Schemata
To ensure high level of integrity and validity during write operations to the data storage and exchange of Kafka messages, we use JSON Schemas and AsyncAPI accordingly.
JSON Schema
JSON schemas are the fundamental building block of the whole DIVA architecture. In Diva 2 we have implemented a granular structured hierarchical schema system that has saved us a lot of unnecessary complexity and hundreds lines of code compared to DIVA 1.
Every existing piece of data in DIVA is well defined in a schema. DIVA never accepts data that is not explicitly defined in a schema. This in turn means that schemas are the first place in the system to be tweaked when developing new functionality. Schema-drive development engages us to first clearly define the data model and then start with implementation. However, the most important benefit comes from the fact that thanks to the JSON Schema tools we were able to implement fully automated validation of the data in our services.
You will find all the schemas here. JSON schema determine our data model. Since the attributes of different resource types can vary significantly, we define other sub-resources such as PDF, CSV, PNG, etc. for the resources and assets. The type of sub-resource is generally determined by the format or type of data source. E.g. MongoDB, Hadoop or an API could be a sub-resource. The entity abstracts common attributes that are "inherited" by all other entities.
Top-to-Bottom schemas
Practically, we define the schemas using the top-to-bottom approach.
This means that we extend from a parent schema called entity
.
Every other entity is underneath the entity schema.
With thisapproach, we include the subordinated schemas in the master schema according to certain conditions. Basically, for example, the resource schema contains all the schemas definition of the sub-resources. The advantages of this way of constructing the schemas are especially evident in automated validation.
Defining a Schema
The biggest disadvantage of schemas - they must be written. The important thing to note here is that each attribute has a strict and detailed definition. And as mentioned before, every possible piece of data must be described in a schema, whether it is a resource, user, etc. We already have a user interface to generate new fields and thus schemas here. We will demonstrate the process of schema creation using a new field for a resource.
caution
This part will be updated soon...
Validation
There are many different tools in the JSON Schema ecosystem. For validating the data against a schema we use ajv library for Node.js.

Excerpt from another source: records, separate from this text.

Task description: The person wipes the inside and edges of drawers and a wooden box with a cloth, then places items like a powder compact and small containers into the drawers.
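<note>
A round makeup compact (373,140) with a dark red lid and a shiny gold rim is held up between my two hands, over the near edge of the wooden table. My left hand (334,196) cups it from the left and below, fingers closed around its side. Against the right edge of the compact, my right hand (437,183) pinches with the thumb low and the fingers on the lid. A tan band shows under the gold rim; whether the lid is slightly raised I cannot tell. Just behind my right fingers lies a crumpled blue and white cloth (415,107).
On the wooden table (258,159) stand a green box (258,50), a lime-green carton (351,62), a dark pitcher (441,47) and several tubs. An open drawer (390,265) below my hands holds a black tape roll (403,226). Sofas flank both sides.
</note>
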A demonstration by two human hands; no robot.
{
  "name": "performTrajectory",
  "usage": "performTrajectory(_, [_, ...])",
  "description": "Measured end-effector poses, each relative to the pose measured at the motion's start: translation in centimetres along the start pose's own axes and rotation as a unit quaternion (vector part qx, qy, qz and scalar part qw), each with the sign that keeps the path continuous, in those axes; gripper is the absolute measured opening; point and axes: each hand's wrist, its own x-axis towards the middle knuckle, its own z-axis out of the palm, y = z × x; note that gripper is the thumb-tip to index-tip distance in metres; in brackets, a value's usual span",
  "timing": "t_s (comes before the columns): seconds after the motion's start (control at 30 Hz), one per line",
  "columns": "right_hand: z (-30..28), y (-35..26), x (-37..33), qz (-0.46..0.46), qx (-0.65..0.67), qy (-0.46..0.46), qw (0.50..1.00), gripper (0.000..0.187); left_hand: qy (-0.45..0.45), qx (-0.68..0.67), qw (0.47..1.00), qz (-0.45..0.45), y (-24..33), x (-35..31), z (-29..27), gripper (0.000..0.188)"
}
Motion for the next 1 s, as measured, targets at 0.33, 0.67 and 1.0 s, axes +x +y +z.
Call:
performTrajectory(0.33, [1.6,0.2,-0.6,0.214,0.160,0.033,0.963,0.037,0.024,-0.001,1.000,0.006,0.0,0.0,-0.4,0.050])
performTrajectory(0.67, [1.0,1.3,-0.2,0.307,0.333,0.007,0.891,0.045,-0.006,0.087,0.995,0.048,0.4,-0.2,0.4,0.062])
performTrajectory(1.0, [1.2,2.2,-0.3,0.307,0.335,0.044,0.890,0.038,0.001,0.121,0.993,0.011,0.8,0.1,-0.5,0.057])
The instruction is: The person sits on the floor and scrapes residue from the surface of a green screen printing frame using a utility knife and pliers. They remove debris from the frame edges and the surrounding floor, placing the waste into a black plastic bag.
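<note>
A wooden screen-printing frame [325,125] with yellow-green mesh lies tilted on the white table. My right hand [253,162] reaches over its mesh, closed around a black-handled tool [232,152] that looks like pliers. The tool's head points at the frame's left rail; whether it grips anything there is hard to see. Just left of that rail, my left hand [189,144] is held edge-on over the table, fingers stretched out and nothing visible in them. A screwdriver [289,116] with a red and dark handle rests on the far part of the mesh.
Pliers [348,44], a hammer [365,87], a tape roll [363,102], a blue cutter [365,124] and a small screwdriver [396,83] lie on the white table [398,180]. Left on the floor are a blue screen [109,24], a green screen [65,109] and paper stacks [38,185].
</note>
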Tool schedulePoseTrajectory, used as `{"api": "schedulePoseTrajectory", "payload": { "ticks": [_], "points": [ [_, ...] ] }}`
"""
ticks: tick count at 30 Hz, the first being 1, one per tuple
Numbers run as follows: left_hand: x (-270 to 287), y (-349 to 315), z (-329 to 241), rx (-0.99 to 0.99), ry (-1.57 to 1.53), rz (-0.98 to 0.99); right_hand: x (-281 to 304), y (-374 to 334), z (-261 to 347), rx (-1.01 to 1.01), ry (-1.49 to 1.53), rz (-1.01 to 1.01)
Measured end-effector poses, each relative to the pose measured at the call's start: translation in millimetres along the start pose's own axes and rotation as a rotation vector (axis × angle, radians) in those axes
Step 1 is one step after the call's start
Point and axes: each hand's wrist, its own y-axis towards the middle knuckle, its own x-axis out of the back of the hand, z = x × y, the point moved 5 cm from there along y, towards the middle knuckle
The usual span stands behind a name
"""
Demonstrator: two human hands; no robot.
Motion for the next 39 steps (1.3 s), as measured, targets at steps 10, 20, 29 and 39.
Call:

We recommend the use of similar tools for your programming language.
Generally all write operations to the main MongoDB storage must pass validation first.
So all management services must always implement the validation.
The management services like Resource or User Management fetch the required schema on a start time from the Schema Registry service.
Important to note that the services have only to fetch the root schema (e.g. resource.json
or user.json
) thanks to the top-to-bottom approach and automated schema resolution in ajv.
The services with read-only access to the entities can implement the validation, but do not have to.